Some rules of how caste operates in conjunction with sexuality and reproduction are obvious and explicitly stated, but as Kristin Francoeur reveals in the Issue in Focus there may be other machinations of sexual and reproductive control that are hidden beneath campaigns for access to contraception, abortion and assisted reproductive technologies, that we need to be aware of so that we do not unwittingly feed the monster.
A woman who has made it her life’s work to slay the monster is Manjula Pradeep who works with Dalit communities. In an interview with Sonia Dhawan, Manjula speaks about her work, the connections between caste, gender and sexuality and her struggles for justice, both as a young Dalit girl and as a successful lawyer. She also tells us about her fight for justice for a young woman who had been raped by six male professors. In this case justice was done and the nexus between caste, corruption and politics was broken. But sadly, as we see in the Legal Corner, this seems to be more the exception than the rule, as has happened in Bhanwari Devi’s case, where twenty five years after her gang rape by ‘upper caste’ men, all she has received is a travesty of justice.
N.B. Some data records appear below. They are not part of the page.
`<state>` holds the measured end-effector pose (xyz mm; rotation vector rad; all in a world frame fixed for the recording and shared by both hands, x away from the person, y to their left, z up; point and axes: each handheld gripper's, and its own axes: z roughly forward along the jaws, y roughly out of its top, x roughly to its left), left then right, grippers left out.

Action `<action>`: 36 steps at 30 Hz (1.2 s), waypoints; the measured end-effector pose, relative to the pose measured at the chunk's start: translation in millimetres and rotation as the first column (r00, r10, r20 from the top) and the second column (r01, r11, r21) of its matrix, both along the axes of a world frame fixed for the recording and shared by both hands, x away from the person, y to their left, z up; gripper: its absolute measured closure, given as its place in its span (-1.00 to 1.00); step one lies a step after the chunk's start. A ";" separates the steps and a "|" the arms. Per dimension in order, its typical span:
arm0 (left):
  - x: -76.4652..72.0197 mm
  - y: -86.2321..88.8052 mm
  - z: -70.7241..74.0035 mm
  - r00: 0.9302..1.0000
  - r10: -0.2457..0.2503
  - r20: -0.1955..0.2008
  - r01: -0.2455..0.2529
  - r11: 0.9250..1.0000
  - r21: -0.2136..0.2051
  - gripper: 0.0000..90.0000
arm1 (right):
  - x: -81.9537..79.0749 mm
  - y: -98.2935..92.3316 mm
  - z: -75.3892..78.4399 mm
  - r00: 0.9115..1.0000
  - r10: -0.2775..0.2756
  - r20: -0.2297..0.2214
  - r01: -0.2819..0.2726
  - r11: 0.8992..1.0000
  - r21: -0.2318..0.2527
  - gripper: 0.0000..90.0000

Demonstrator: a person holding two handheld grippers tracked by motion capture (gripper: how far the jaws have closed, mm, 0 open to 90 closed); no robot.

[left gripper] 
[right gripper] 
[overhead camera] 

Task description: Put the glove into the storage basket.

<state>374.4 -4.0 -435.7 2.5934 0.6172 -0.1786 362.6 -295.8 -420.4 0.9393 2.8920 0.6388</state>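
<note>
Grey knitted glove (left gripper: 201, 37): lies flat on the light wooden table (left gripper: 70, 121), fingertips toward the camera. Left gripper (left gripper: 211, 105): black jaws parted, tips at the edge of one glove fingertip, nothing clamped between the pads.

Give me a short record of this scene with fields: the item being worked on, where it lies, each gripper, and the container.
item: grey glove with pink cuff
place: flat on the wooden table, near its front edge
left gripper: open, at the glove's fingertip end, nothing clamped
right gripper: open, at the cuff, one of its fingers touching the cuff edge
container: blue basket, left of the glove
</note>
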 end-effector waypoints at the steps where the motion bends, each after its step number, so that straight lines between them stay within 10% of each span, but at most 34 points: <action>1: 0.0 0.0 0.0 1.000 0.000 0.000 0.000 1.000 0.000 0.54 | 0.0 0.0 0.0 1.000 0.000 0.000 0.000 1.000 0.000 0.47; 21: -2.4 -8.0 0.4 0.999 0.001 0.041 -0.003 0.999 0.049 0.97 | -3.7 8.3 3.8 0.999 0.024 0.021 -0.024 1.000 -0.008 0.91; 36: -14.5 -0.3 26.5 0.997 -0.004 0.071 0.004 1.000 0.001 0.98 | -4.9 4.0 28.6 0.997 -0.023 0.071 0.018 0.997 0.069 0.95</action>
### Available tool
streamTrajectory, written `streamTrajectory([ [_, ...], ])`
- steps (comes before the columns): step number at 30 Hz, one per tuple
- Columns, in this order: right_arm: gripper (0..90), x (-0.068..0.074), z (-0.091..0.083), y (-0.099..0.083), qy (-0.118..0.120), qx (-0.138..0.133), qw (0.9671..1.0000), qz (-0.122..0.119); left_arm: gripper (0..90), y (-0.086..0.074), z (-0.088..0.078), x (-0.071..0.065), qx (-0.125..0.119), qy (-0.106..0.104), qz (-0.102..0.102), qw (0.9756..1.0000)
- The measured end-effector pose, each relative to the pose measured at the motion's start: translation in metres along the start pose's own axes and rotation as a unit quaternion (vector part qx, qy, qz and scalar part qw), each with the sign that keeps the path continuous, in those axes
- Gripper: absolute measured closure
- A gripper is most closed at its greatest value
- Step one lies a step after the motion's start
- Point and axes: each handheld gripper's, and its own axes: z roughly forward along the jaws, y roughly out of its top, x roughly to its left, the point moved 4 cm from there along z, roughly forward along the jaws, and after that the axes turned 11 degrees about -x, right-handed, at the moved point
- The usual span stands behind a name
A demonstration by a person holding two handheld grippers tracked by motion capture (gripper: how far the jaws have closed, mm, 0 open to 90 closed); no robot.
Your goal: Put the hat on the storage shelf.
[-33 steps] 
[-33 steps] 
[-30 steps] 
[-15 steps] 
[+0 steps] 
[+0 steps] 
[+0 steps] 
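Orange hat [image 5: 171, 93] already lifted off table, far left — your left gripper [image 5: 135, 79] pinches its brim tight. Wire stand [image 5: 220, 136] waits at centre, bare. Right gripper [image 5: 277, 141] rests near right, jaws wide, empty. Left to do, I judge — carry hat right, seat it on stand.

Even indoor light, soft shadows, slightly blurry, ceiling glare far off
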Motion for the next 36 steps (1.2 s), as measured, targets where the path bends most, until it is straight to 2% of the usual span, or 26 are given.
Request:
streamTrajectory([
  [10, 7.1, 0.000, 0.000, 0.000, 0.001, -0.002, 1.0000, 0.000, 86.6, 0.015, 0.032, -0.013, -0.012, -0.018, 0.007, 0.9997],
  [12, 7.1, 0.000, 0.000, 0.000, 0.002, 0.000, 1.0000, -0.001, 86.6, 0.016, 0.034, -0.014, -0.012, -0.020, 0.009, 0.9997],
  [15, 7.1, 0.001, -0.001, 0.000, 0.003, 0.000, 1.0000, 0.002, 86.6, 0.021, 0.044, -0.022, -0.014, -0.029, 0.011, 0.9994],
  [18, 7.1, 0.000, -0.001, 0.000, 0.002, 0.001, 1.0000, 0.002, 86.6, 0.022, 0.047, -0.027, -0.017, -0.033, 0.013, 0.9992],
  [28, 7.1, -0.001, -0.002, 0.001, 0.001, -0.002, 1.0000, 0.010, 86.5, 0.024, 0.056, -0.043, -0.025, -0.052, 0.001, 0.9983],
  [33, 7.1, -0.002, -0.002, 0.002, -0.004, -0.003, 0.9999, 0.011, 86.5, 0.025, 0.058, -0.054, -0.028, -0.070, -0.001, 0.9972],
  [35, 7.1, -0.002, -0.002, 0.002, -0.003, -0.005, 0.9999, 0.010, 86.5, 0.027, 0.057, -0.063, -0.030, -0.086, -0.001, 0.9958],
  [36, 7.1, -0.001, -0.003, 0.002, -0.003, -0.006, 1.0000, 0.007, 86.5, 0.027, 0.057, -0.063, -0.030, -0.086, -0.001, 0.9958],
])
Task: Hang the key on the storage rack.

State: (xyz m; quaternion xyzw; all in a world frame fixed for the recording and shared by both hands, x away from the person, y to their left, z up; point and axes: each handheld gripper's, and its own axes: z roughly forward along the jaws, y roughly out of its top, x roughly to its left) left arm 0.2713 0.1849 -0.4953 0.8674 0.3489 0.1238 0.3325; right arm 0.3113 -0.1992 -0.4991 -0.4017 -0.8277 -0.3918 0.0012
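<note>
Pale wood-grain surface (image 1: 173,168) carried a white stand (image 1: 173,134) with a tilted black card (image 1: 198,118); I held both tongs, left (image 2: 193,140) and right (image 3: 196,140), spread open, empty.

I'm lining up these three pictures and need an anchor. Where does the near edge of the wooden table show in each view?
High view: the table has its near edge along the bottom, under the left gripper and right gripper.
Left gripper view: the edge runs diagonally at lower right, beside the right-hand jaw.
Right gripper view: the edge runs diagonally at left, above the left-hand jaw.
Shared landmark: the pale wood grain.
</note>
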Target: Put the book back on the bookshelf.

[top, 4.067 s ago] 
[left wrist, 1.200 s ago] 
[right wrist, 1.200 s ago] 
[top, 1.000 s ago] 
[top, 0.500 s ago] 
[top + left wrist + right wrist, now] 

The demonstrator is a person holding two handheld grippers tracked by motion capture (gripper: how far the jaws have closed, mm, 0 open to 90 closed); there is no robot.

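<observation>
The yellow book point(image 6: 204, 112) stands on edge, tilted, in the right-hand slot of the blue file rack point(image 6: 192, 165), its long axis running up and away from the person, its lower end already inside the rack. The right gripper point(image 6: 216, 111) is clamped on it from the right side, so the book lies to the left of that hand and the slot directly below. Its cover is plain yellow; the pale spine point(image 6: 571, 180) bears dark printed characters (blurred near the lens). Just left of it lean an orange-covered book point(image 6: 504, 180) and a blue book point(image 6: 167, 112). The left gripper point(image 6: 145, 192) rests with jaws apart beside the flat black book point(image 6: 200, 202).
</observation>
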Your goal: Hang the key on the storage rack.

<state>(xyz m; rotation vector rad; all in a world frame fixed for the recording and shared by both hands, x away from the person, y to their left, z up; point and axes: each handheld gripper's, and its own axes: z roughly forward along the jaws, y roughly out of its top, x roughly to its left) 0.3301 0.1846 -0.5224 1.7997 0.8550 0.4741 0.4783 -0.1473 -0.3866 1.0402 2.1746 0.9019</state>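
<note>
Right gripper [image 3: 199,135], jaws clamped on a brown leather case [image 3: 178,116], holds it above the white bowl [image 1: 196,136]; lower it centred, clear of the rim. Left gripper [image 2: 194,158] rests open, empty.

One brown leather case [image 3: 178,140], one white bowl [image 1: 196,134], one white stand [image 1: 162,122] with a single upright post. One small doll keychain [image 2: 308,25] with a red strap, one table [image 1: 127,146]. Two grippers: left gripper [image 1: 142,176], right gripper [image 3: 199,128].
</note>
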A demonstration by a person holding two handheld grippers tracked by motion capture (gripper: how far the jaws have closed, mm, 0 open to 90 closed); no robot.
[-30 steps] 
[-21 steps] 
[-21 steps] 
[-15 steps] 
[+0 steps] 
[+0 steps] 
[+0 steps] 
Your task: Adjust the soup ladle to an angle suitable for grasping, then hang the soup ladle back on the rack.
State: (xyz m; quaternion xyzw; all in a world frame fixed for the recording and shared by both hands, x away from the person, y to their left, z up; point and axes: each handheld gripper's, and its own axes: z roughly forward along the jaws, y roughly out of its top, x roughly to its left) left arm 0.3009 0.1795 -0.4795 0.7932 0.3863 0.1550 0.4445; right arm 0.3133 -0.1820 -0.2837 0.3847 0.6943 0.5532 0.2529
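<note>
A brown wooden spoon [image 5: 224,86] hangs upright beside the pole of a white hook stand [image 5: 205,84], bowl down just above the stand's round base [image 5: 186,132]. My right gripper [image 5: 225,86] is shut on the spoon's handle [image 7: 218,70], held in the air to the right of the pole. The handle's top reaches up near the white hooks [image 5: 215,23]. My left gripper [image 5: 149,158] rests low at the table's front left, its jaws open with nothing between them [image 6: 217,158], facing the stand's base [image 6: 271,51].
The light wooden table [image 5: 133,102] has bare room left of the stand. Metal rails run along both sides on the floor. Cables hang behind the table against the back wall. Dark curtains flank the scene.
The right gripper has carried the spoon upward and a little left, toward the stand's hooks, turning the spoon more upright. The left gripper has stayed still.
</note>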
From a queer and Dalit perspective, Akhil Kang brings us a thoughtful piece about the messiness of identity politics, desire and tokenism in the I Column. And from a different perspective, Prarthana Thakur shares her own experience with conflicts about caste, desire and love in Voices. Swati Vijaya reviews the 1997 film Chachi 420 and finds tropes of caste and sexuality that she had not registered when she had first seen the movie as a child.
Transgressions are what the monster hates. And transgressions are what the Ganja-Mahua Chronicles beautifully render using elements from Gond pictorial art and signboard painting, in Brushstrokes. On the Video page is an interview with Bittu, queer academic and activist, who questions a narrative of trans-victimisation as well as the paradigm of ‘inclusion’ into oppressive structures because, as Audre Lord said a long time ago, “…the master’s tools will never dismantle the master’s house”.
In the mid-month issue we have Shikha Aleya talking to Dhrubo Jyoti, a Dalit genderqueer journalist, about the nuances of caste and sexuality as well as the meaning of isolation and intermingling. In the Voices section, Aiman from Nirantar reflects on her learnings about caste from holding workshops with young women. We also bring you in the Blogroll section an interesting new initiative to break the caste stranglehold by law students in Pune, an article that turns the spotlight on Brahmins, a real-life story of forbidden inter-caste love and politics, and an interview by Sukirtharani. In Hindi we have an article by Ina Goel about her research with the Hijra community in Delhi as well as some of our latest translations of older articles into Hindi.